Eleonora Harwich, director of research at Reform and a co-author, said: ‘We must never have the equivalent of a “National Covid Service” again. This is a system problem and in no way detracts from the heroic effort of NHS staff battling Covid-19.
‘However, the cessation of so much non-Covid care means patients are facing more serious health conditions or disabilities, and some will die prematurely.’
Pictured: People queue outside the Outpatients Department at the Basildon and Thurrock hospital in south west Essex, eastern England, on January 1, 2021
Reform is concerned that the NHS failed to properly use private providers to deliver non-Covid care while it battled the pandemic.
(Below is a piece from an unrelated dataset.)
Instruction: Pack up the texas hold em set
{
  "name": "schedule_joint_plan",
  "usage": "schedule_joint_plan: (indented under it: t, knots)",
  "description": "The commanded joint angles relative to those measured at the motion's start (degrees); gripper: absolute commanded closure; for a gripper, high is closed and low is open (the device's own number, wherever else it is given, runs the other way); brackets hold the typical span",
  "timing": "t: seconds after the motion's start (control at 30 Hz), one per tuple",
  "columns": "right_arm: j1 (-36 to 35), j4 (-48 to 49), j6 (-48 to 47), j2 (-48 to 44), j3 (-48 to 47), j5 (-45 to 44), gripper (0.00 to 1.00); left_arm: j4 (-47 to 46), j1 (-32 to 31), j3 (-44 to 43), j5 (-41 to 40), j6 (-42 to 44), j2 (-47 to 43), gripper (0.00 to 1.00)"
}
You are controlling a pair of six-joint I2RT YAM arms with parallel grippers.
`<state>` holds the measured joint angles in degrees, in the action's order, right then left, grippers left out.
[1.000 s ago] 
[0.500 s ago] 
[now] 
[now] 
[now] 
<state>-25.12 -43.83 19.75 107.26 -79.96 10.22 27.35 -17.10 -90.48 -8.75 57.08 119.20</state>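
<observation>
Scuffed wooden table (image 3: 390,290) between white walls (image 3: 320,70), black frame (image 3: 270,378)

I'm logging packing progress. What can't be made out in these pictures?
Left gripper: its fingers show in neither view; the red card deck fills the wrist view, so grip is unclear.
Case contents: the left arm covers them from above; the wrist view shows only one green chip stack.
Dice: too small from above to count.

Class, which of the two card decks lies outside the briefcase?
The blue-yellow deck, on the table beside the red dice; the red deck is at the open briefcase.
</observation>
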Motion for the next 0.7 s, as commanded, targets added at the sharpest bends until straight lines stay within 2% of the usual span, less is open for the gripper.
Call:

It is now urging NHS England to force Trusts to publish their ‘waiting list recovery plans’, which state how independent sector capacity will be used.
Those not fully utilising this extra capacity or resources such as MRI machines to reduce the care backlog are being ‘negligent’, the think tank says.
It wants the NHS to open community diagnostic centres for cancer, cardiac and other conditions.
Those in most urgent need of care should also be identified and prioritised, it adds. The think tank is concerned that the Health and Social Care White Paper brought forward by the Health Secretary last week does not address the ballooning waiting list nor the need to boost capacity.
Rachel Power, chief executive of the Patients Association, said: ‘The grim reality confronting patients is that waiting lists will be long for years to come.’
Professor Neil Mortensen, President of the Royal College of Surgeons, agreed that the ‘huge surgical backlog’ could be as high as ten million.
Professor Stephen Powis, NHS national medical director, said: ‘The NHS has never been a Covid only service – for every Covid patient in hospital, the NHS is treating three people for other conditions – and it is obviously a disservice to the work done by our staff who have kept services going throughout the pandemic to suggest otherwise.’